Print the listing in full, with no character changed.

━━━ DATA SHOWN ━━━

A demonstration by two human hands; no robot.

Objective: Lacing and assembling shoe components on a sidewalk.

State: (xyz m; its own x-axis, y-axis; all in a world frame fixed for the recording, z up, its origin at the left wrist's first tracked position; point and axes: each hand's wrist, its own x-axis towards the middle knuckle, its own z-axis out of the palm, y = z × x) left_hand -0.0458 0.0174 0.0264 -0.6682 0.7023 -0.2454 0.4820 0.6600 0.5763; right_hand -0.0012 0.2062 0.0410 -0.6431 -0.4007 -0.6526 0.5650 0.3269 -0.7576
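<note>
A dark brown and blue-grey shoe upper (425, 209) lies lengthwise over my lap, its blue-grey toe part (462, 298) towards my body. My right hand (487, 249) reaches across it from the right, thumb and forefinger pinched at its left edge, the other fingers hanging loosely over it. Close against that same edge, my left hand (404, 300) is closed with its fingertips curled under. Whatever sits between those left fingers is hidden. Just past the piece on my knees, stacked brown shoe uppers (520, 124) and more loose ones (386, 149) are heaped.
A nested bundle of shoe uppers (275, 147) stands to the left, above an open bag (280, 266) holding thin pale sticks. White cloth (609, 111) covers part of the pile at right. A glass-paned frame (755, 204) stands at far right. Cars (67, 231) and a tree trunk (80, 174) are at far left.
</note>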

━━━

> **TASK ANSWER**
A demonstration by two human hands; no robot.

Objective: Lacing and assembling shoe components on a sidewalk.

State: (xyz m; its own x-axis, y-axis; all in a world frame fixed for the recording, z up, its origin at the left wrist's first tracked position; point and axes: each hand's wrist, its own x-axis towards the middle knuckle, its own z-axis out of the palm, y = z × x) left_hand -0.0458 0.0174 0.0264 -0.6682 0.7023 -0.2454 0.4820 0.6600 0.5763; right_hand -0.0012 0.2062 0.0410 -0.6431 -0.4007 -0.6526 0.5650 0.3269 -0.7576
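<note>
A dark brown and blue-grey shoe upper (425, 209) lies lengthwise over my lap, its blue-grey toe part (462, 298) towards my body. My right hand (487, 249) reaches across it from the right, thumb and forefinger pinched at its left edge, the other fingers hanging loosely over it. Close against that same edge, my left hand (404, 300) is closed with its fingertips curled under. Whatever sits between those left fingers is hidden. Just past the piece on my knees, stacked brown shoe uppers (520, 124) and more loose ones (386, 149) are heaped.
A nested bundle of shoe uppers (275, 147) stands to the left, above an open bag (280, 266) holding thin pale sticks. White cloth (609, 111) covers part of the pile at right. A glass-paned frame (755, 204) stands at far right. Cars (67, 231) and a tree trunk (80, 174) are at far left.
</note>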

Nothing remains to be added to the answer.